I'm officially back in Wichita and trying to figure this job thing out.  More to come later...


Monday, December 10, 2007

Deck the Halls with Bowels of Holly

We've been working very hard with the kids in our class to prepare for their holiday program this week.  One of the songs they are singing is Deck the Halls.  When they were first learning it the music teacher pronounced the word boughs so that it sounded like balls.  As we were practicing the song more in our classroom my lead teacher corrected them by trying to explain that the word was boughs and not balls.  This seemed to be quite a difficult concept for the kids to understand since they know what balls are but have never heard of boughs.  They kept looking at our lead teacher with confusion across their faces as if she were speaking to them in a foreign language.  Though, I guess in the year 2007, words like bough and yule and don and troll are essentially a foreign language. 

Being eager-to-please young children, our kids have now taken to combining the words boughs and balls.  As I was listening to them sing this morning I couldn't help but start laughing as I heard them sing, "Deck the halls with bowels of holly.  Fa la la la la, la la la la.  'Tis the season to be jolly..."  I'm not so sure that I would be jolly if my bowels were full of holly.


Sunday, December 09, 2007

Some Pages Turned

That last post was getting far too long, but does not even begin to do justice to all that God is teaching me.  So, we continue on now...

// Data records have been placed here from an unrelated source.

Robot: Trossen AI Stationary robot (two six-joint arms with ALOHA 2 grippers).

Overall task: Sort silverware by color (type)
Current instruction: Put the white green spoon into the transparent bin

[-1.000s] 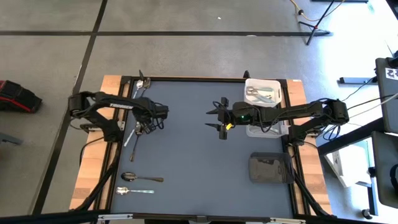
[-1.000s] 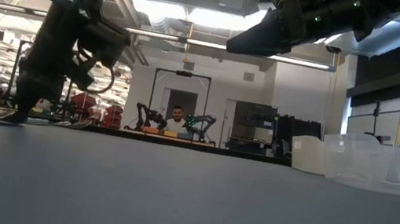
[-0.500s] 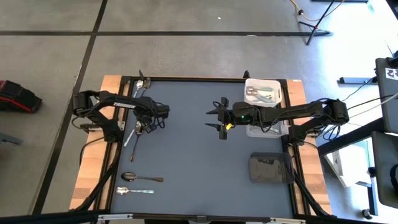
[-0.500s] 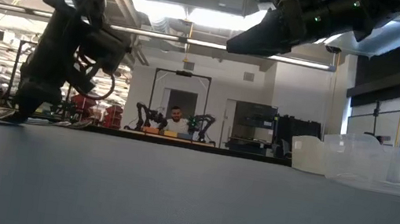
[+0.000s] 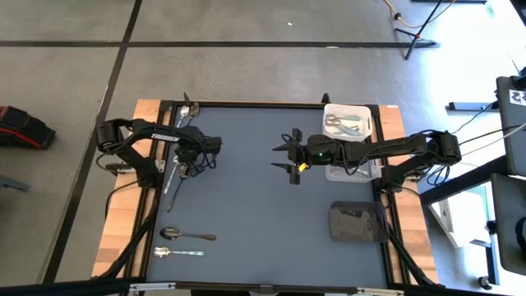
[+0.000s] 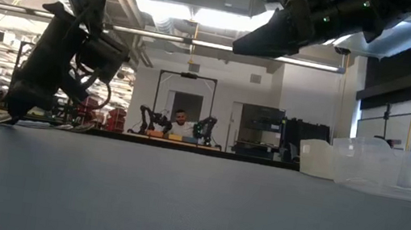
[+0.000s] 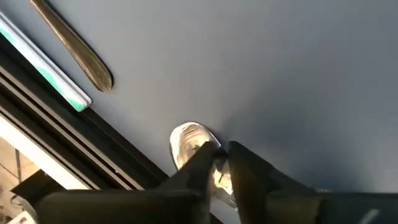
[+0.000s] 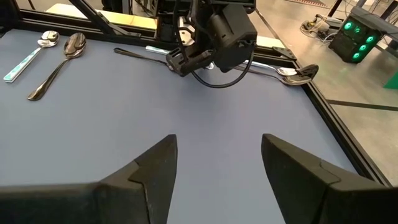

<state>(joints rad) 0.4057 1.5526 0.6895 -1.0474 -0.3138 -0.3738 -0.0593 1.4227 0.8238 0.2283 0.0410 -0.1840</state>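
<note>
The left gripper [image 5: 186,170] is down at the desk's [image 5: 255,205] left edge, arm bent at the elbow and reaching in from the side, fingers [image 7: 245,177] tipped onto the surface. In the left wrist view they're pinched almost together on the bowl of a shiny spoon [image 7: 194,144], which still lies on the desk right by the edge frame. A darker handle [image 7: 74,46] lies a bit further along the same edge.

The right gripper [image 5: 293,162] hangs above the middle of the desk, arm stretched out from the right side, fingers [image 8: 155,171] spread wide with nothing between them.

Writing: white block letters run along the left arm's upper link, but they're too small to read in the high view.

Rest of the silverware: a couple of pieces [image 5: 188,110] at the far left corner, and a dark spoon [image 5: 186,235] and a silver one [image 5: 177,252] side by side near the front left. A few more sit in the white bin [image 5: 346,121] at the far right. A clear bin [image 5: 352,168] is just below it under the right arm, and a dark bin [image 5: 357,221] sits nearer the front.

The desk is a flat blue-grey mat with a black frame and wood side rails. Behind it, the low view shows a workshop with ceiling lights, another robot rig and a person [image 6: 179,124] seated there.
</note>
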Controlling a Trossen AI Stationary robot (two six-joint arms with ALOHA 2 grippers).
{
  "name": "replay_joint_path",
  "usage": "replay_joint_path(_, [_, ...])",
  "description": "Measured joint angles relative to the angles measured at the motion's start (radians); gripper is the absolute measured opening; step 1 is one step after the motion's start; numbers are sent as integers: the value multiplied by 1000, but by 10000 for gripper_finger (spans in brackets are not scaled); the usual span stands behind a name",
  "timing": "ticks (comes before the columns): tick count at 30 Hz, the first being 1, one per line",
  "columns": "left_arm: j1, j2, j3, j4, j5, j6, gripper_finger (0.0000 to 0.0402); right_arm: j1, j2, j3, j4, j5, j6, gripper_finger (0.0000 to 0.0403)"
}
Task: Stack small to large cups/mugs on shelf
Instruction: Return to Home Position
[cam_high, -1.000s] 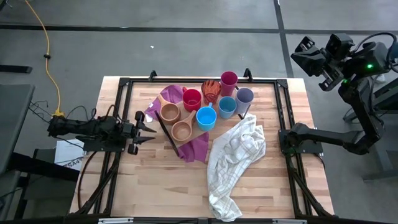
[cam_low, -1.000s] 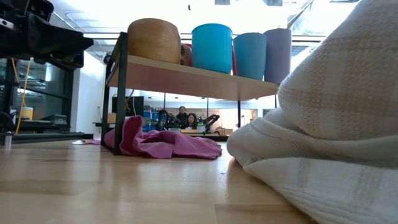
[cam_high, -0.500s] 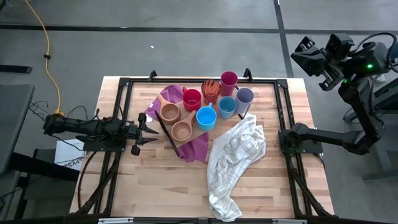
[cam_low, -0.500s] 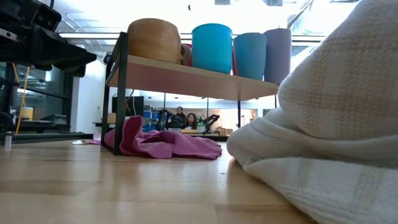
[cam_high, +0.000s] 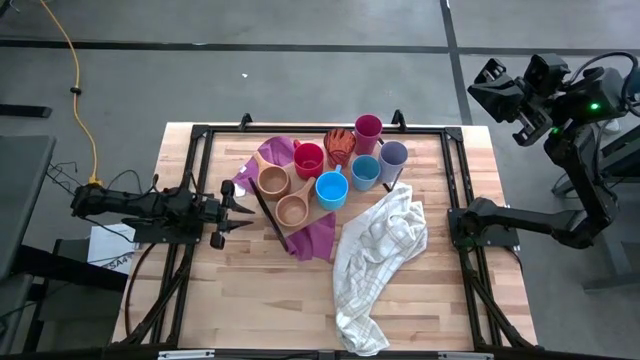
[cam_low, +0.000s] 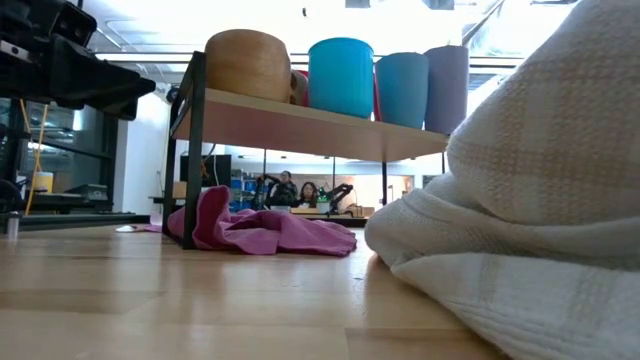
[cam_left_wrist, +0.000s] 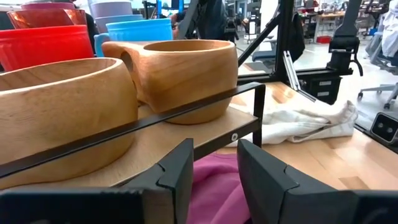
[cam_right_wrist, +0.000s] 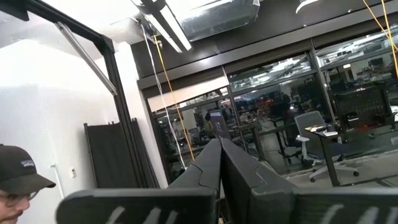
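L pincer (cam_high: 242, 212): fingers spread, empty, near bench (cam_high: 250, 300) left edge, just beside shelf (cam_low: 300, 125). Cups (cam_high: 331, 189) stand upright on shelf, mid-bench. R pincer (cam_high: 497, 88): fingers pressed together, beyond bench right edge.
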Motion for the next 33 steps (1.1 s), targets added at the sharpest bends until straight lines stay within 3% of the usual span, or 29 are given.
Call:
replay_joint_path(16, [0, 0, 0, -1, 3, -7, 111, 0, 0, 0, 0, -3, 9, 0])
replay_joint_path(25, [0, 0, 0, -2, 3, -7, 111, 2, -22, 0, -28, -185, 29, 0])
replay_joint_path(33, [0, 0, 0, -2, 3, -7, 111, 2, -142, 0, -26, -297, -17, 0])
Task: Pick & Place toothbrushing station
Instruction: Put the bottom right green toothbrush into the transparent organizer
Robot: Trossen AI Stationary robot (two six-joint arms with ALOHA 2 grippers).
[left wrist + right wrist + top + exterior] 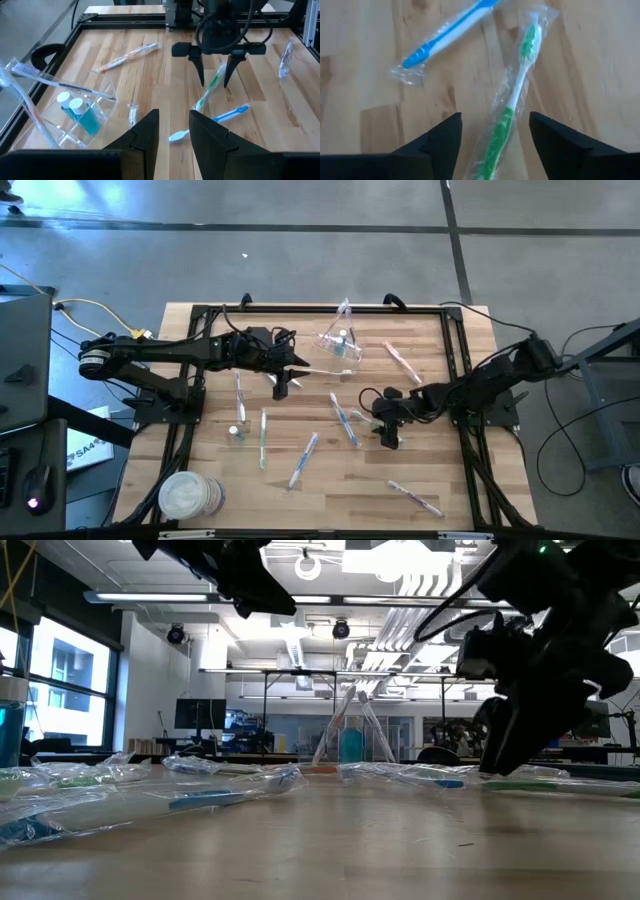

When I first moved to Houston I was dealing with a confused mix of emotions and feelings and questions about a relationship that has been one of my best and and yet one of my hardest.  Hard because it seems impossible to pin down exactly what it is supposed to look like.  My first month here finally brought everything to the surface and to a breaking point and  I was able to finally delineate the form for that relationship.  It's been a long, long journey and one that I think required separation in order to finally gain perspective.

As many of you know, I spent most of the month of October car-less.  It was a time of great frustration, and yet great growth.  I lost most all of my independence to roam to and fro and was forced to rely upon my roommate for even the simplest trip to Walmart.  That was huge for me!  But it also showed me how blessed I was, and am, to have such a wonderful person in my life who was so willing to help me out in whatever way she could.  I can't imagine what that month might have looked like without her help.  It also forced me to become more resourceful.  I walked to the library and the grocery store and part of the way to church on more than one occasion.  It revealed the depth of my reliance on my car and the fact that I can function without it; that my car truly is a wonderful blessing, but not a necessity.  It also gave me a greater sense of strength and independence as I dealt with getting my car towed and finding an auto shop and talking with the mechanics and all that other stuff that I've always let my good 'ole daddy do.  I learned that I can do it and God gave me the courage to overcome that fear.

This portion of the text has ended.